Daniel Boone National Forest logging proposal withdrawn

Jim Scheff, a forest ecologist with Kentucky Heartwood, took a sample of lycopodium, a type of moss, to document the plant's existence in Rockcastle County, which he said had not been done before.
Jim Scheff, a forest ecologist with Kentucky Heartwood, took a sample of lycopodium, a type of moss, to document the plant's existence in Rockcastle County, which he said had not been done before.

Officials have canceled a proposal for commercial logging in the Daniel Boone National Forest in Rockcastle County that had caused concern about the potential impact on a pristine spring and trees hundreds of years old.

An official with the U.S. Forest Service confirmed the decision to the Herald-Leader and Kentucky Heartwood, a forest education and advocacy group which was against the plan.

Opponents of the logging plan had proposed horse and hiking trails as an alternative in one area.

They plan to continue pushing that idea with the U.S. Forest Service now that the logging plan has been withdrawn.

Jim Scheff, a forest ecologist with Kentucky Heartwood, said he was thrilled to learn late last week that the Forest Service had withdrawn the logging proposal.

The proposal at issue was called the Crooked Creek Vegetation Management project, in the Climax and Little Egypt areas.

The Forest Service proposed a mix of commercial logging and tree-thinning that it said would improve the health of the forest, diversify habitat and provide trees for future use.

The Forest Service also proposed using herbicides to kill non-native, invasive plants.

Parts of the public forest in the area have been heavily logged in the past. There was some agreement about the need for improvement measures.

However, Kentucky Heartwood and others argued the proposed logging was too extensive.

The proposal called for cutting nearly all the trees in some spots, Scheff said.

Scheff said he has documented trees more than 250 years old in the Little Egypt area. One, a shortleaf pine more than 300 years old, is the second-oldest known tree of its species in the Eastern United States, he said.

There also was particular concern that the logging and herbicide use could damage Climax Spring, one of the state's largest continuously flowing underground springs.

A local company bottles the high-quality water, and hundreds use the spring to get their drinking water.

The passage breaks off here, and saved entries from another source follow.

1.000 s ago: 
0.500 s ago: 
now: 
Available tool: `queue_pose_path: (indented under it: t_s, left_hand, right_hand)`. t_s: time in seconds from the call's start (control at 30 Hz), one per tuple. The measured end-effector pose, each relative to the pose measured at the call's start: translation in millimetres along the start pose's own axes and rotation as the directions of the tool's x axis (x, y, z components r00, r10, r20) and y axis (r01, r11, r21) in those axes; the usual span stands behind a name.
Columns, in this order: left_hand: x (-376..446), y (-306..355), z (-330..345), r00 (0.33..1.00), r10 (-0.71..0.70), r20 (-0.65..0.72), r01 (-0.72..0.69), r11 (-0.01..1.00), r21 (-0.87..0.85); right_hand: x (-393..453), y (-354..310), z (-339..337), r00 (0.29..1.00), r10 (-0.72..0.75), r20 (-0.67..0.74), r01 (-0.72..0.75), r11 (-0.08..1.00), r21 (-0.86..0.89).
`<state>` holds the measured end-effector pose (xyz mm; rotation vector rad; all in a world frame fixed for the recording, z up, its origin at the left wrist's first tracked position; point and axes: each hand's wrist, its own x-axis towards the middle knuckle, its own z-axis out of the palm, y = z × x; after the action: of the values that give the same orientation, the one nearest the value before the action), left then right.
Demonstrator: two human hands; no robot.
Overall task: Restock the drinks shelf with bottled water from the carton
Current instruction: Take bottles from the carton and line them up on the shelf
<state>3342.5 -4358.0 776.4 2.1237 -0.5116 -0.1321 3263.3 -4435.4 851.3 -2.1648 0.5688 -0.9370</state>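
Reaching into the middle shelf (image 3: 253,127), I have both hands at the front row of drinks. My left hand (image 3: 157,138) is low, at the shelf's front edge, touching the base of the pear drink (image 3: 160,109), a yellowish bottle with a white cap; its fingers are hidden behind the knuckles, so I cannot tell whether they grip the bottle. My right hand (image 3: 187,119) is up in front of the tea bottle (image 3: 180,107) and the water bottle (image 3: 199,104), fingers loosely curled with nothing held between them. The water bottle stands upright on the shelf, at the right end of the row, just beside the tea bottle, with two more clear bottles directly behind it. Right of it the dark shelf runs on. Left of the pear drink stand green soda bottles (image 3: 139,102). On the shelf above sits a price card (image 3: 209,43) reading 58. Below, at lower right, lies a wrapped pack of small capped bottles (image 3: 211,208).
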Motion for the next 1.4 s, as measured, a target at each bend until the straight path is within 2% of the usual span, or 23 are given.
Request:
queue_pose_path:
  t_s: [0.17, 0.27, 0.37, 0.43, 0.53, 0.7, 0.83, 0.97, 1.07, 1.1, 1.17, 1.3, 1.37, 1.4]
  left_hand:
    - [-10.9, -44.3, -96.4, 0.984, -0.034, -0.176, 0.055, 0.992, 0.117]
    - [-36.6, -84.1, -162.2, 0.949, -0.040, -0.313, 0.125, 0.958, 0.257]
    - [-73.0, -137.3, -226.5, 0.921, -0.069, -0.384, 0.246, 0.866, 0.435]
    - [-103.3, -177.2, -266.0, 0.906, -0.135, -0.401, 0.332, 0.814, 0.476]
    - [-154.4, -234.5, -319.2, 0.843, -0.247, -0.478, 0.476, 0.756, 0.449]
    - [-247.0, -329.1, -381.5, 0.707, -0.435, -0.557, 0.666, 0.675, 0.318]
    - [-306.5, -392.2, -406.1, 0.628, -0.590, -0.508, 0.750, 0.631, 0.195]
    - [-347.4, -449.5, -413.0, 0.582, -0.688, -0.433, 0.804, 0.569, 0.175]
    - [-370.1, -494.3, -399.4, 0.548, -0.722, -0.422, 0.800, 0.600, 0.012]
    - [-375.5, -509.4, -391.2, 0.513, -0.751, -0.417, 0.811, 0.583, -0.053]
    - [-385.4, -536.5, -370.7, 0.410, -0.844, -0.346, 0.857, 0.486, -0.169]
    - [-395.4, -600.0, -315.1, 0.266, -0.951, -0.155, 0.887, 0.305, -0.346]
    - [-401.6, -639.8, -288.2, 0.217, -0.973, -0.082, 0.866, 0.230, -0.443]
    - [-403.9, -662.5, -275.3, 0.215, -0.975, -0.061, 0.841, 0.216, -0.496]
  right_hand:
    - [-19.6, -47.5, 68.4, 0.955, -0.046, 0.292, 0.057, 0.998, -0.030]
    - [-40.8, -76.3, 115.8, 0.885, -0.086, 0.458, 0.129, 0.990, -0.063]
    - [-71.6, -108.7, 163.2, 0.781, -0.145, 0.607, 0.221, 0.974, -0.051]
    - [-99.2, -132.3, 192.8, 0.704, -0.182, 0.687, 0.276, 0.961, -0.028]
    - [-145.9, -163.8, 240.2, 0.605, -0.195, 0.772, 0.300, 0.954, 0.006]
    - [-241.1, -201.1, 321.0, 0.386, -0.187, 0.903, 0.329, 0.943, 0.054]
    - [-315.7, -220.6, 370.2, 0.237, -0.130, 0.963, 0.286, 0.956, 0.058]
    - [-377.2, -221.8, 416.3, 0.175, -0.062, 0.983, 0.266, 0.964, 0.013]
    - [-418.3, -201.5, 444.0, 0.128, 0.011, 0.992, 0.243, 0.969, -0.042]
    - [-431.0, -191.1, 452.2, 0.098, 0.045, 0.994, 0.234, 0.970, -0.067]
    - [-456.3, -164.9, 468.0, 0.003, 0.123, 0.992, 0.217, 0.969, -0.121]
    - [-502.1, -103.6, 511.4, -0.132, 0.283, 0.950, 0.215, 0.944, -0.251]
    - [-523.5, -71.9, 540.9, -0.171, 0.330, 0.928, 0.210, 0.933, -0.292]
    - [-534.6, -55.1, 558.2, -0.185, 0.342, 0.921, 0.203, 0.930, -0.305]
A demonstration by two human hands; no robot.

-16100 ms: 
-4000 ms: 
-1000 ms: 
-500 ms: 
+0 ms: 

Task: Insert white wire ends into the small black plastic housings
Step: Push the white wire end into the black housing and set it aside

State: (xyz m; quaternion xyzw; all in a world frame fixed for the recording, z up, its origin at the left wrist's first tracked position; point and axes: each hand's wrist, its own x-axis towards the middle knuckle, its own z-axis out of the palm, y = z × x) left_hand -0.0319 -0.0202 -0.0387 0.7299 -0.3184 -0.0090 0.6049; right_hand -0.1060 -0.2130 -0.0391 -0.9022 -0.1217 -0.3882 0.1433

"We certainly don't want anybody to do anything that would damage the natural resource," Rockcastle County Judge-Executive Buzz Carloftis said.

The Forest Service is required to take public comment on proposals such as the Crooked Creek project.

The agency received some comments in favor of the logging, but also got a significant amount if negative feedback, said Jason Nedlo, the U.S. Forest Service district ranger in the area that includes Rockcastle County.

The agency looked hard at those concerns and decided it was best to cancel the project and engage the public in further discussion, he said.

"We take those concerns seriously," Nedlo said. "The process worked."

Nedlo said the Forest Service still wants to do non-commercial tree-thinning in the project area to improve habitat and the health of the forest — something Scheff said he also supports.

It would require a new environmental assessment to do that, Nedlo said.

Nedlo said he is willing to explore the idea — put forth by Scheff and others — to build several miles of hiking and horse trails in the Little Egypt area, a place of deep-green forest, sandstone ridges, rock cliffs, waterfalls and caves, some of which provide habitat for endangered bats.

Kentucky Heartwood has identified some of the potential route for the trails. Local officials have been involved because of the potential to link the trails to nearby Livingston.

The small town was the first to apply for certification under a new state program to designate Trail Towns, an effort to bring in more tourism spending from hikers, horse riders and others.

Scheff said he would like to see trails with signs along the way to explain the history of the area and its natural features.

"I think there's a great thing the Forest Service can be very proud of here," Scheff said.